- BRIEF: Reproduce word for word, from the entries below, the line with "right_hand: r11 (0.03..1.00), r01", the line with "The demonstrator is", and every line between them, and nothing more.

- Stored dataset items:
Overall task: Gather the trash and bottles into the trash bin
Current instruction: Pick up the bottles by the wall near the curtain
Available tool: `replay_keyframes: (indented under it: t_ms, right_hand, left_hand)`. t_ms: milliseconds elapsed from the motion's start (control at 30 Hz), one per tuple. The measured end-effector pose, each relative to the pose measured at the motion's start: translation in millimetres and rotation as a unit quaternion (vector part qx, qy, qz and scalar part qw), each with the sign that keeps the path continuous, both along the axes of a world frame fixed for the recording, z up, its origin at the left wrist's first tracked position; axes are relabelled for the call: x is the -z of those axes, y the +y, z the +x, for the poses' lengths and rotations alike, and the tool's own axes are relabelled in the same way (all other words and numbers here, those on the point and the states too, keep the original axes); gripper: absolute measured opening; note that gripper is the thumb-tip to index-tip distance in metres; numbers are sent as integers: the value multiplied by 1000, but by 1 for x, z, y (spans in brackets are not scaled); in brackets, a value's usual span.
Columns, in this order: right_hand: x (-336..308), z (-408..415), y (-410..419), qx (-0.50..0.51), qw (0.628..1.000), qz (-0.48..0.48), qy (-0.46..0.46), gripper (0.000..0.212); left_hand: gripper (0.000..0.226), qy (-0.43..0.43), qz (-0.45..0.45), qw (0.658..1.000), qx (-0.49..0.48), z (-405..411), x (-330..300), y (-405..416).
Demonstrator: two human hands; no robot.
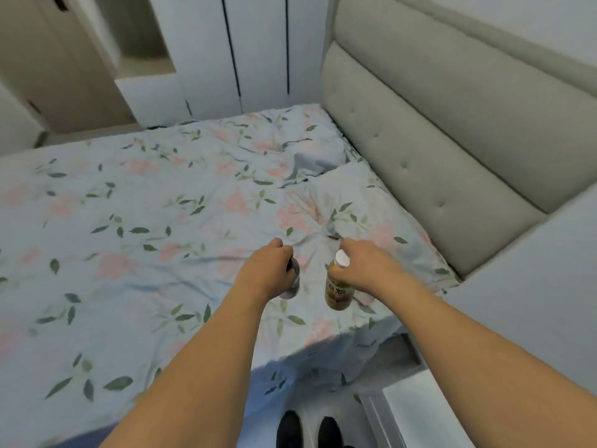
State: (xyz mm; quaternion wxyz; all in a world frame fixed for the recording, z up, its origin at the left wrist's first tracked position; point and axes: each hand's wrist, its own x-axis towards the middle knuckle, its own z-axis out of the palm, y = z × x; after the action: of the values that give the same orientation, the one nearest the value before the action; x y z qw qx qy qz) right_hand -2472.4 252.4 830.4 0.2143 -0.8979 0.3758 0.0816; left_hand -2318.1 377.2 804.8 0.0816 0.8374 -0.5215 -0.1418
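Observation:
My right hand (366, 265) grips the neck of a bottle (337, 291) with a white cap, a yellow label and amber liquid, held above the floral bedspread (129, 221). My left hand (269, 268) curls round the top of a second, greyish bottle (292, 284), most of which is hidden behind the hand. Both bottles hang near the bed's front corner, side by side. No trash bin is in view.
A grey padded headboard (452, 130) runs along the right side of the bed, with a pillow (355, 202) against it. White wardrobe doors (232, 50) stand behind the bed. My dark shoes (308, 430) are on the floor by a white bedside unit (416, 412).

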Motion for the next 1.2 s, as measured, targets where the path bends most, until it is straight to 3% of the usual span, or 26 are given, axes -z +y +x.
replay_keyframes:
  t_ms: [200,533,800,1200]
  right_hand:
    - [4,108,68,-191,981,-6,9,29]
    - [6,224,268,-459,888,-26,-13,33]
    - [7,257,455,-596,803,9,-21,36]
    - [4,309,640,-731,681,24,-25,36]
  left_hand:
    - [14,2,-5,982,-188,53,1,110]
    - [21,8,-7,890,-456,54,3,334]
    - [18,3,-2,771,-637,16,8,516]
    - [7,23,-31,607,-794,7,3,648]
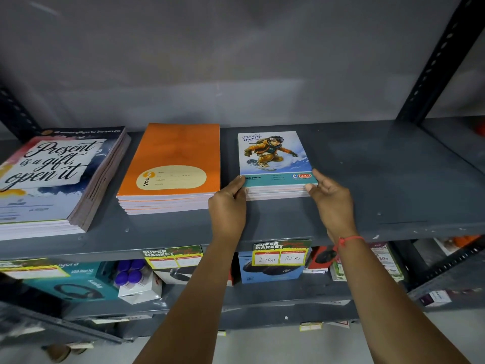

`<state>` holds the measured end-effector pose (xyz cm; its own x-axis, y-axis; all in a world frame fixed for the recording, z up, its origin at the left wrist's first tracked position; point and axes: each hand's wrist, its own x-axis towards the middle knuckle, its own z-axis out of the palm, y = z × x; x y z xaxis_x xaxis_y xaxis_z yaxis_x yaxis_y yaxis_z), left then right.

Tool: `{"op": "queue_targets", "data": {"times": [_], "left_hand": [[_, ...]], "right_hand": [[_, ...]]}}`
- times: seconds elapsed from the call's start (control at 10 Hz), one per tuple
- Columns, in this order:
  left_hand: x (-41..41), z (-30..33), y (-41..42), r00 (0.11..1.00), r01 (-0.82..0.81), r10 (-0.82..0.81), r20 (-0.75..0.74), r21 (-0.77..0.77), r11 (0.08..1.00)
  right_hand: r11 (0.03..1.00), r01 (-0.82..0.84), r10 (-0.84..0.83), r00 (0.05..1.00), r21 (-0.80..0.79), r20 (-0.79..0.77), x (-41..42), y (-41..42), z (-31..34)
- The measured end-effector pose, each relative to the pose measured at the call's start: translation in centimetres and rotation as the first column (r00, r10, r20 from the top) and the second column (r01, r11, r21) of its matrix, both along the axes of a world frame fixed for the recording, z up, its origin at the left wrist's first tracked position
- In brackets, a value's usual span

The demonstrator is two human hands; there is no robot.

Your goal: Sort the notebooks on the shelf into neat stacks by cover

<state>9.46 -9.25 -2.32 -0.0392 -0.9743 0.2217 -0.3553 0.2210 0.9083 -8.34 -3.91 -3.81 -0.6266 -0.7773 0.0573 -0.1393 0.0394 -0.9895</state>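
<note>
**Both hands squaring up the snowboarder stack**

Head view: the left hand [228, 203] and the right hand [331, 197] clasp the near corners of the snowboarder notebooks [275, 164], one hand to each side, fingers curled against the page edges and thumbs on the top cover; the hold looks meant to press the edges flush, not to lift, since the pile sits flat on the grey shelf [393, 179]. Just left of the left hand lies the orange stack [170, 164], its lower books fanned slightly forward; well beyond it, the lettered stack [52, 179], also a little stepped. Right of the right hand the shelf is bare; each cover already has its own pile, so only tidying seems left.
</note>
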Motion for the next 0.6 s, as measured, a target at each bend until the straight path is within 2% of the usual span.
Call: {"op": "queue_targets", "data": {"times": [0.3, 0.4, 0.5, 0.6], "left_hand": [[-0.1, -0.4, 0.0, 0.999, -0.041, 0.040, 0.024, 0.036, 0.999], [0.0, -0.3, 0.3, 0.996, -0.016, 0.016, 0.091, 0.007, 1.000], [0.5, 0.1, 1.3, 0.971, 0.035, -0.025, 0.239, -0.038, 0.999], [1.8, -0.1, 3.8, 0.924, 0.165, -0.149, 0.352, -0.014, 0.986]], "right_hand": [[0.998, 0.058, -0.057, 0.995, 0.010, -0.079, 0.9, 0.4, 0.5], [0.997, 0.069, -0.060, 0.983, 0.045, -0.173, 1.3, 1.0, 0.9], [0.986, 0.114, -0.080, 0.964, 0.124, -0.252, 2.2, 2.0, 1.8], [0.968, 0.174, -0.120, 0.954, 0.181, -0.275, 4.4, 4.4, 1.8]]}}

- THE ANSWER:
  right_hand: r11 (0.03..1.00), r01 (-0.82..0.84), r10 (-0.84..0.83), r00 (0.05..1.00), r21 (-0.80..0.79), r20 (-0.79..0.77), x (-41..42), y (-41..42), z (-31..34)
- The measured end-effector pose, each relative to the pose measured at the call's start: translation in centimetres and rotation as the first column (r00, r10, r20 from the top) and the second column (r01, r11, r21) of its matrix, both along the axes of a world frame fixed for the recording, z up, its origin at the left wrist's first tracked position
- In brackets, a value's usual span

The demonstrator is two human hands; there is no robot.

Nothing else belongs in the answer.